— INSTRUCTIONS TO FOLLOW —
Give the data again in full, with every character unchanged.

= = = = = = =

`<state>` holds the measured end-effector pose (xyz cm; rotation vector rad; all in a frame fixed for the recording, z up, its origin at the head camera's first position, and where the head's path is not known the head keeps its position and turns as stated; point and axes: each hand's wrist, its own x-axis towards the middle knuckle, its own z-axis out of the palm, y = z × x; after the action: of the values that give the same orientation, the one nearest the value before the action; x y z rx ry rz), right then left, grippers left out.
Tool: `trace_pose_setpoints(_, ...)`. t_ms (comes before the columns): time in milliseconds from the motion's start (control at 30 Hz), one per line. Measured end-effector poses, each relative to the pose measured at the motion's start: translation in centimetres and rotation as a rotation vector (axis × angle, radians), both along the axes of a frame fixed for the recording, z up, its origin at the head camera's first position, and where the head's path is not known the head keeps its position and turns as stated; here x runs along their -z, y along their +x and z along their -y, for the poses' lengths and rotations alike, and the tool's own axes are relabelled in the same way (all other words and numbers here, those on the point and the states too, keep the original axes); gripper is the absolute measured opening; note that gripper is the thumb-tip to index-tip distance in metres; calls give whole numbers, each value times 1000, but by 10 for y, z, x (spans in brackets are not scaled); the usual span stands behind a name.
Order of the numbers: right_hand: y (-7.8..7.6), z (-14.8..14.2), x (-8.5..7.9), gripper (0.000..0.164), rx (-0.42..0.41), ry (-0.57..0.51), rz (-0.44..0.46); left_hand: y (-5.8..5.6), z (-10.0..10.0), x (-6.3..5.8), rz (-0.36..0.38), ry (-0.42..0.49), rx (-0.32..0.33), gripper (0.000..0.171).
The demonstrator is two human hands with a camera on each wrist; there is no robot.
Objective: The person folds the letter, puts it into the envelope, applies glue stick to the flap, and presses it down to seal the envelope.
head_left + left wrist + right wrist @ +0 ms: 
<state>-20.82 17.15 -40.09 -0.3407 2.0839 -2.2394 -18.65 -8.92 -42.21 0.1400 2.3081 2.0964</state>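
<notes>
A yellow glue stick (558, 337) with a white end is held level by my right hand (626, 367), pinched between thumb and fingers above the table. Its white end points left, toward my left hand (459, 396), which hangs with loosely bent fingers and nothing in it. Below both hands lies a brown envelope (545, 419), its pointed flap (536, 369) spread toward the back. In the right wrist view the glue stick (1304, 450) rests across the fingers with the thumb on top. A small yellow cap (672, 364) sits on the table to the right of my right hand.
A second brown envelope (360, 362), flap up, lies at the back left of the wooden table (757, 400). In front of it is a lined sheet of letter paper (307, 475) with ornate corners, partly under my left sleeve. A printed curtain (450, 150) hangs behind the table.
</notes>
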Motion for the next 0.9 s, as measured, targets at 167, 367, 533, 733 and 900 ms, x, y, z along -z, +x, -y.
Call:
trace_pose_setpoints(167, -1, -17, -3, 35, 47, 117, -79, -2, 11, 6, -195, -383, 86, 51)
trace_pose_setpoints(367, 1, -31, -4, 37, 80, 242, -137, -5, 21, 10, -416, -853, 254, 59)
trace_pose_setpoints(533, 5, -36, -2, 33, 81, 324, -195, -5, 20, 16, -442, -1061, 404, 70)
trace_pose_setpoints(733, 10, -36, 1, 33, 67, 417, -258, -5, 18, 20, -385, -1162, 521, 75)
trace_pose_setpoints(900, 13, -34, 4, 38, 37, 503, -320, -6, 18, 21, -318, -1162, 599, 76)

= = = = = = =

— WRITTEN ANSWER —
`<state>` holds the measured end-effector pose (xyz cm; rotation vector rad; all in a frame fixed for the recording, z up, its origin at the head camera's first position, and where the head's path is not known the head keeps its position and turns as stated; point and axes: each hand's wrist, its own x-axis towards the middle knuckle, its own z-axis out of the palm, y = z × x; after the action: of the values that give the same orientation, the one nearest the value before the action; x y z rx ry rz), right then left, grippers left out.
Tool: `trace_pose_setpoints(_, ...)`. t_ms (comes before the columns): time in milliseconds from the motion's start (control at 30 Hz), one per line. Measured end-effector poses, each relative to the pose measured at the motion's start: translation in centimetres and rotation as a rotation vector (axis × angle, radians), both along the axes of a frame fixed for the recording, z up, its origin at the head camera's first position, and where the head's path is not known the head keeps its position and turns as stated; here x runs along their -z, y along their +x and z along their -y, for the poses' lengths and rotations alike, and the tool's own axes are relabelled in the same way (all other words and numbers here, those on the point and the states too, keep the original axes); gripper is the absolute measured opening; note that gripper is the thumb-tip to index-tip distance in metres; calls give whole numbers, each value times 1000, but by 10 for y, z, x (spans in brackets are not scaled); the usual span stands behind a name.
Order of the numbers: right_hand: y (-7.8..7.6), z (-14.8..14.2), x (-8.5..7.9), gripper (0.000..0.164), rx (-0.42..0.41), ry (-0.57..0.51), rz (-0.44..0.46); left_hand: y (-5.8..5.6), z (-10.0..10.0), x (-6.3..5.8), rz (-0.36..0.38), ry (-0.42..0.49), rx (-0.32..0.33), gripper (0.000..0.171).
The demonstrator is two human hands with a camera on each wrist; there is no robot.
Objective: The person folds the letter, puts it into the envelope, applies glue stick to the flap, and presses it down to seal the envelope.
head_left + left wrist + right wrist @ +0 ms: 
<state>-20.82 17.15 -40.09 -0.3407 2.0839 -2.2394 -18.65 -8.92 -42.21 0.1400 2.3081 2.0964</state>
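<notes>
A yellow glue stick (558, 337) with a white end is held level by my right hand (626, 367), pinched between thumb and fingers above the table. Its white end points left, toward my left hand (459, 396), which hangs with loosely bent fingers and nothing in it. Below both hands lies a brown envelope (545, 419), its pointed flap (536, 369) spread toward the back. In the right wrist view the glue stick (1304, 450) rests across the fingers with the thumb on top. A small yellow cap (672, 364) sits on the table to the right of my right hand.
A second brown envelope (360, 362), flap up, lies at the back left of the wooden table (757, 400). In front of it is a lined sheet of letter paper (307, 475) with ornate corners, partly under my left sleeve. A printed curtain (450, 150) hangs behind the table.
</notes>
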Motion for the next 0.9 s, as measured, targets at 167, 367, 533, 733 and 900 ms, x, y, z along -z, +x, -y.
Call:
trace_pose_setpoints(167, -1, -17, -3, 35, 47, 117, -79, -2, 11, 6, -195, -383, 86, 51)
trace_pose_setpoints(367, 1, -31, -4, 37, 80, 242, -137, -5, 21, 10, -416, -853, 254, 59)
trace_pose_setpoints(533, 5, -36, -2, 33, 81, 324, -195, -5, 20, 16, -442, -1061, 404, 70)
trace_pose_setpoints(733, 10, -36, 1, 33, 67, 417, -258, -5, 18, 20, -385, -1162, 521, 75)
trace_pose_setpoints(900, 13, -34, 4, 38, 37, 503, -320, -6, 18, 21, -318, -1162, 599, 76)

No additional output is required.